First find the line with "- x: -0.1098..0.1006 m" in the entries below, then set down exactly every line through the line with "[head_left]", that line included.

Start of Provided data

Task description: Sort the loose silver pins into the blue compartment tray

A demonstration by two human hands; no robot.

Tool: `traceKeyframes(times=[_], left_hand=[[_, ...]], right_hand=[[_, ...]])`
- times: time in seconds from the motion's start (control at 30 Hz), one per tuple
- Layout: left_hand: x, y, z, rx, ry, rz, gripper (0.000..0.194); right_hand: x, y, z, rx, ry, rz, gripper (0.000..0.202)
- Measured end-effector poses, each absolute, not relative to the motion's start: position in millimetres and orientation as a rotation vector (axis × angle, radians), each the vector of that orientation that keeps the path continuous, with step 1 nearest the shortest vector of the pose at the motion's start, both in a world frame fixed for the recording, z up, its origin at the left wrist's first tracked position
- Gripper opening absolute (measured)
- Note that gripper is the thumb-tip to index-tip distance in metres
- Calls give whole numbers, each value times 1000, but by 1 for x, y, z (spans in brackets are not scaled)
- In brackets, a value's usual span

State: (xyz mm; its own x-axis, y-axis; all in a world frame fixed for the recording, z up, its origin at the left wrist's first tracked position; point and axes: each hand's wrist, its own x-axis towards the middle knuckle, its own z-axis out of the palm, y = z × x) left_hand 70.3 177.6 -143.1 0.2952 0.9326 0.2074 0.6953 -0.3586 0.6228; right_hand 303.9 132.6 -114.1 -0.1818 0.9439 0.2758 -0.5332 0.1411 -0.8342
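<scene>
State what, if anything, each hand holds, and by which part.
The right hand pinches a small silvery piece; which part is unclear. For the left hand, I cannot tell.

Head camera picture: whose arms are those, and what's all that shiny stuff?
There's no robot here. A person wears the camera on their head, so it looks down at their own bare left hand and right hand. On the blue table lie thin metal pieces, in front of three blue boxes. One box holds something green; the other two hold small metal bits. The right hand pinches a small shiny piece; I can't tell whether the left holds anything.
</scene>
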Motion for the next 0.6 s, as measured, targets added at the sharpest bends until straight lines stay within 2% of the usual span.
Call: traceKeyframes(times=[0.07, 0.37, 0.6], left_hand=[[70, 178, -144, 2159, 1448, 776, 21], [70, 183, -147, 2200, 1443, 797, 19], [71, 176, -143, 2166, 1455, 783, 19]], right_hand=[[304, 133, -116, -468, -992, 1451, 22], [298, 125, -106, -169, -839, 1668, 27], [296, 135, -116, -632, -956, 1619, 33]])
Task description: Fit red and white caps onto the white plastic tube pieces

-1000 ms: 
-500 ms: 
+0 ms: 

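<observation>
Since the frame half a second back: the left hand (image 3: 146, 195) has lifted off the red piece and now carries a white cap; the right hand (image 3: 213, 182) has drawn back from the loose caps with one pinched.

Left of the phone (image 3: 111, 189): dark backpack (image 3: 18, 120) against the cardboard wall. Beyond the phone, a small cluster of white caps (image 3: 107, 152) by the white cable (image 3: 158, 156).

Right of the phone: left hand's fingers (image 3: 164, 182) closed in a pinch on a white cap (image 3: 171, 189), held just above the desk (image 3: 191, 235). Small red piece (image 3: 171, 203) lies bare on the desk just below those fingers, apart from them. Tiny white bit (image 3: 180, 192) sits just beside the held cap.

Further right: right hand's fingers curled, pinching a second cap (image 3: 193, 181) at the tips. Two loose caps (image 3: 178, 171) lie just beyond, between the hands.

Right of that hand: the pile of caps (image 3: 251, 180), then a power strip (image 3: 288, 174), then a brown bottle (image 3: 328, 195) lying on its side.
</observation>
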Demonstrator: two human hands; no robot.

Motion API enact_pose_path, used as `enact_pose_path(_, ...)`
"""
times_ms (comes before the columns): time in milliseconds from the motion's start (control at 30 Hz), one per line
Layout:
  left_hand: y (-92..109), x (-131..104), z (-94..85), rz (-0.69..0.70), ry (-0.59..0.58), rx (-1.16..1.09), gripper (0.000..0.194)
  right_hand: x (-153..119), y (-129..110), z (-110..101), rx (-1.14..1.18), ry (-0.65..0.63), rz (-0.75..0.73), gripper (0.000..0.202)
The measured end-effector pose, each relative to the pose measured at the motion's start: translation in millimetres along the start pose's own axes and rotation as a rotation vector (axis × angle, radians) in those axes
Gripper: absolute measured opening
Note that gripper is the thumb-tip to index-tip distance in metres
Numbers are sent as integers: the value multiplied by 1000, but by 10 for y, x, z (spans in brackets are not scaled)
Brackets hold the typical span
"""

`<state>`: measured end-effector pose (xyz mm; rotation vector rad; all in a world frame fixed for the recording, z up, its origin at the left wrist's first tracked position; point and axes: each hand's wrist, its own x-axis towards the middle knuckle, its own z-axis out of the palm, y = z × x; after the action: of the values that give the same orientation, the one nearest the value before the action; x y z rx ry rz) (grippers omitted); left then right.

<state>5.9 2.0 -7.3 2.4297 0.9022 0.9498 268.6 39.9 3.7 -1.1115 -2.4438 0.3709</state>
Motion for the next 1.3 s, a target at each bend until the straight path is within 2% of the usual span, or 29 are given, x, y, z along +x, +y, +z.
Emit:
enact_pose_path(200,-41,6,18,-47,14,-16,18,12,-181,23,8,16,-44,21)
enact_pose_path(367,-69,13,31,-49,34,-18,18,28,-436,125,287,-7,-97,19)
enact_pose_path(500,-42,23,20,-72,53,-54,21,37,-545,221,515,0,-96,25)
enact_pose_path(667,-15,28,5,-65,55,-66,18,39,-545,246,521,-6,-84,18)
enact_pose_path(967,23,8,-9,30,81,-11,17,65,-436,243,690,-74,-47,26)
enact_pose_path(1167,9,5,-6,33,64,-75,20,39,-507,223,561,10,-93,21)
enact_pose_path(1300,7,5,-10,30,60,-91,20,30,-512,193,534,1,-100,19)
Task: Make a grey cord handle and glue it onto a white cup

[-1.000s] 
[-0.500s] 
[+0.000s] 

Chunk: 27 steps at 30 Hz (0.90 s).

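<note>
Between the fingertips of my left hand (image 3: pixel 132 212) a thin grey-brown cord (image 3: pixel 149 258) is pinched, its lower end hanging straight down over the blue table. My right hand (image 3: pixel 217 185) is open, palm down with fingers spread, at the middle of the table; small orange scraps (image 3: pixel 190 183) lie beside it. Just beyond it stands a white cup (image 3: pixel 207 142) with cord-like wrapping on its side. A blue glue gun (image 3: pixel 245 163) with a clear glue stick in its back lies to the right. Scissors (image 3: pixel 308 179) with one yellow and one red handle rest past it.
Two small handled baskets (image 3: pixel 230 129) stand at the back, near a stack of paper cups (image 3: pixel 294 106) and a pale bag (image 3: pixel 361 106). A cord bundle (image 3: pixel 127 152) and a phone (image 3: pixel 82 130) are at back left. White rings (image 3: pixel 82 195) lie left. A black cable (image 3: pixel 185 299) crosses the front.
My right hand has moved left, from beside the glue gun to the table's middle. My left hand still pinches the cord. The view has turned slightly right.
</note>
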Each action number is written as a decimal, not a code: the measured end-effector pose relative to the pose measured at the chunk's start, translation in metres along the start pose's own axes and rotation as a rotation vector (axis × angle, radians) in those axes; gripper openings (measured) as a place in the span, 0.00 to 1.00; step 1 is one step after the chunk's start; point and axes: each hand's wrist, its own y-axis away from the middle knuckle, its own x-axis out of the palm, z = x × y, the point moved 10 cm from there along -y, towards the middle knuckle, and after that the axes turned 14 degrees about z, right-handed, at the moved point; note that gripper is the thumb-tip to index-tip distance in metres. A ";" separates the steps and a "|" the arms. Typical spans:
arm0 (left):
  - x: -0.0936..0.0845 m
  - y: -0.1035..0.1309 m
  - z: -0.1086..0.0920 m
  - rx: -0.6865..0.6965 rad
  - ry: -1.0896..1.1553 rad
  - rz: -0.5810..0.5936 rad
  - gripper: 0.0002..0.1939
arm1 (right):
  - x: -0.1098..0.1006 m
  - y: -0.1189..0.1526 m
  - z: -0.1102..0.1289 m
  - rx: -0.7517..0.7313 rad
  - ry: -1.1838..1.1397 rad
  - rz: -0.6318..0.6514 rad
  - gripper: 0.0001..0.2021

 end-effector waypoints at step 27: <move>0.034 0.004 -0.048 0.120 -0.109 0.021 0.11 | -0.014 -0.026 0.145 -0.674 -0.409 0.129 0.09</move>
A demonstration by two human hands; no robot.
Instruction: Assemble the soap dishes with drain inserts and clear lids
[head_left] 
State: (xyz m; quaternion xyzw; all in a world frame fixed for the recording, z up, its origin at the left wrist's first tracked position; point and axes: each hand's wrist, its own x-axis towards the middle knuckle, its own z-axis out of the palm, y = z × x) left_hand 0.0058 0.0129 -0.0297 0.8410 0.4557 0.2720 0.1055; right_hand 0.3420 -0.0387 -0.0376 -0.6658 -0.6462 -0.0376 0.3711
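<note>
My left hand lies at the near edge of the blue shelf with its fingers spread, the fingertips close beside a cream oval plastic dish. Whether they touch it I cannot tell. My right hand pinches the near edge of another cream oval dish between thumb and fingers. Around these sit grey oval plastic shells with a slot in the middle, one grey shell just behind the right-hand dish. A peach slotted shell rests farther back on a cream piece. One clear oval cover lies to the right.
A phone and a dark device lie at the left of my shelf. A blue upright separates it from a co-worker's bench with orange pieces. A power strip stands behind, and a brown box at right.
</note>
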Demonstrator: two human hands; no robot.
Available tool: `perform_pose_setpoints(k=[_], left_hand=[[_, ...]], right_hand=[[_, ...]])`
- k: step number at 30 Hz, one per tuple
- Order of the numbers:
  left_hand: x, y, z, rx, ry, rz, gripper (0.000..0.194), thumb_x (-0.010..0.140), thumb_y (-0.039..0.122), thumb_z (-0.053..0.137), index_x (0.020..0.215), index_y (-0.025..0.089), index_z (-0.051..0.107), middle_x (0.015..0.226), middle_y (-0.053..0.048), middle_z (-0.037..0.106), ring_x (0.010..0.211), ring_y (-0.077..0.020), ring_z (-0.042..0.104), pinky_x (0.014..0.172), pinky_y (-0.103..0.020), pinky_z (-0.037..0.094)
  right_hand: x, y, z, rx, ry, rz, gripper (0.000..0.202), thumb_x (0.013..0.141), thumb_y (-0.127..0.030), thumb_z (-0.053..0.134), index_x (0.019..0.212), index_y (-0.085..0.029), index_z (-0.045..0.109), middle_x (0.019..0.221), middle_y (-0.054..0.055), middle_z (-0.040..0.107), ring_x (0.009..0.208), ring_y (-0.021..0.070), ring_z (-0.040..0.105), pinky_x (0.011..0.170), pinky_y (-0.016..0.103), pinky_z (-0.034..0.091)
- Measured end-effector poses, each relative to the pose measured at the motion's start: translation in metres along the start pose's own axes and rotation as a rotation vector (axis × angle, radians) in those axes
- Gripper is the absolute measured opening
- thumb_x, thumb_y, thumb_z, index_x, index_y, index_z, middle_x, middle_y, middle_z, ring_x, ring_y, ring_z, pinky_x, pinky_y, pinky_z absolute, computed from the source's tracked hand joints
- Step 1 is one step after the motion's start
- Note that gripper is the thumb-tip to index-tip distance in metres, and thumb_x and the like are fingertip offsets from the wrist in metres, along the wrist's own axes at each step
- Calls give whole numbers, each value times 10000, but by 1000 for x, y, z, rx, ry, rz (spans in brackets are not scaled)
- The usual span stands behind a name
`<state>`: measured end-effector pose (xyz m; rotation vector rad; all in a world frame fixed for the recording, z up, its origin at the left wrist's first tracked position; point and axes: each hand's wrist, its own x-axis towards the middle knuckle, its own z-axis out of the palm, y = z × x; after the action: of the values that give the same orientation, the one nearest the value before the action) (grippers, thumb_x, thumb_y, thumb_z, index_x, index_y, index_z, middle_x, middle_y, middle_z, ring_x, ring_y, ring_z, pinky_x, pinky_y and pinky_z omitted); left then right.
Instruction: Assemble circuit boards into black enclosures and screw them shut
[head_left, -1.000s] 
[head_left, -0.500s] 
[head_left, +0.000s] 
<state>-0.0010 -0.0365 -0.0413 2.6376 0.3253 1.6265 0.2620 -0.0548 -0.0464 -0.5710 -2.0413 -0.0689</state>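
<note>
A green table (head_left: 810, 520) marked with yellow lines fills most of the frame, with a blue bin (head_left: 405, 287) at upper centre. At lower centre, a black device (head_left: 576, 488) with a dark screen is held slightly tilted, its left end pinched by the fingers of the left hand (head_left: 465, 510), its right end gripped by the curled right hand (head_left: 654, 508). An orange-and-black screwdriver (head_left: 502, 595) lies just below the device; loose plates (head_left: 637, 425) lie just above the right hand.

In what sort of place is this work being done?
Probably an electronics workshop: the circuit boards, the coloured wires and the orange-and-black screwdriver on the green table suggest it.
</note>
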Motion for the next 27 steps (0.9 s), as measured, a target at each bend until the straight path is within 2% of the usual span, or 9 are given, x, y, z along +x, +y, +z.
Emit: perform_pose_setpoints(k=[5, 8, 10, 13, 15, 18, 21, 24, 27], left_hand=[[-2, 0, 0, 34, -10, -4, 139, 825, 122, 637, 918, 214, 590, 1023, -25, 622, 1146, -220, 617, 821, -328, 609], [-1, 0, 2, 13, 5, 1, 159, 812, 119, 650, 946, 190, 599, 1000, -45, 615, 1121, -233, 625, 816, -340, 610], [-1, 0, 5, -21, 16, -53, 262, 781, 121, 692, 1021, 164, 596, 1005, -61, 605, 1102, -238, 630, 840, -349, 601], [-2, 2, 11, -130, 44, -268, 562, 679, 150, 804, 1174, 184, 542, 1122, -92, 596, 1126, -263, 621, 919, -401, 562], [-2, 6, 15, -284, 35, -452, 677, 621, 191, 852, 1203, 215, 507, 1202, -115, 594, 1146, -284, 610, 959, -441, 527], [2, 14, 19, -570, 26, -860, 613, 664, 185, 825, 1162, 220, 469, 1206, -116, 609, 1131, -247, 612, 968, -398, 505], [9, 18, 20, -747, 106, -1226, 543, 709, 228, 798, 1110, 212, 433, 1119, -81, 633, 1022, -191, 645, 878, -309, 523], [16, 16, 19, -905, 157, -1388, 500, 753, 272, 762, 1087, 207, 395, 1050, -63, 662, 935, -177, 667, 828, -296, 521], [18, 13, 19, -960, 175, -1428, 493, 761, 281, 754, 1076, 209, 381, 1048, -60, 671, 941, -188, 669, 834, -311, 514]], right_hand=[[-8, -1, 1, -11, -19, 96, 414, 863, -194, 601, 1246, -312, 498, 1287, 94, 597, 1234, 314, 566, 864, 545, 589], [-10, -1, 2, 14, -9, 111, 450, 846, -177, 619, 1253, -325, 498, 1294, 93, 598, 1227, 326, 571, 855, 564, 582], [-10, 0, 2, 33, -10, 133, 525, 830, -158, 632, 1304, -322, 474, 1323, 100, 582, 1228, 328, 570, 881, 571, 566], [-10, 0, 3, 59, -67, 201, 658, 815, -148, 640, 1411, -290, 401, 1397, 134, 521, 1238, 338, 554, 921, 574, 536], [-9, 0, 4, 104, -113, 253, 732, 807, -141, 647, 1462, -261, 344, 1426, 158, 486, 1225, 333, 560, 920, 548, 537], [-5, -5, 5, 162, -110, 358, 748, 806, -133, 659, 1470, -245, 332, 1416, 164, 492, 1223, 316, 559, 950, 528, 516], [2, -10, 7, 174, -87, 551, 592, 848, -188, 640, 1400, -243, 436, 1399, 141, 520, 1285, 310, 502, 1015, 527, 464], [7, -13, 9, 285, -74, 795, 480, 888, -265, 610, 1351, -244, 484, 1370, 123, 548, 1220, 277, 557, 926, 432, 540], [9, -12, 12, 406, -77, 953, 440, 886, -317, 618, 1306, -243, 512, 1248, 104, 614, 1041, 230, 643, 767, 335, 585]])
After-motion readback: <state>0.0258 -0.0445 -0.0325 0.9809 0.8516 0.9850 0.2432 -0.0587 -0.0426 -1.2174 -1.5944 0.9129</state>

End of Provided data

_Written solution_
  - x: -0.1098..0.1006 m
  - y: -0.1189..0.1526 m
  - z: -0.1102..0.1289 m
  - rx: -0.7517..0.7313 rad
  - ry: -1.1838..1.1397 rad
  - rz: -0.6318..0.6514 rad
  - gripper: 0.0001..0.2021

 end-effector waypoints at step 27: <move>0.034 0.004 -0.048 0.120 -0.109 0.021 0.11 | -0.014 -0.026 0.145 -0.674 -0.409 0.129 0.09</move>
A demonstration by two human hands; no robot.
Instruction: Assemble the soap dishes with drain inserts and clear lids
[head_left] 

What the exercise required has been answered in full.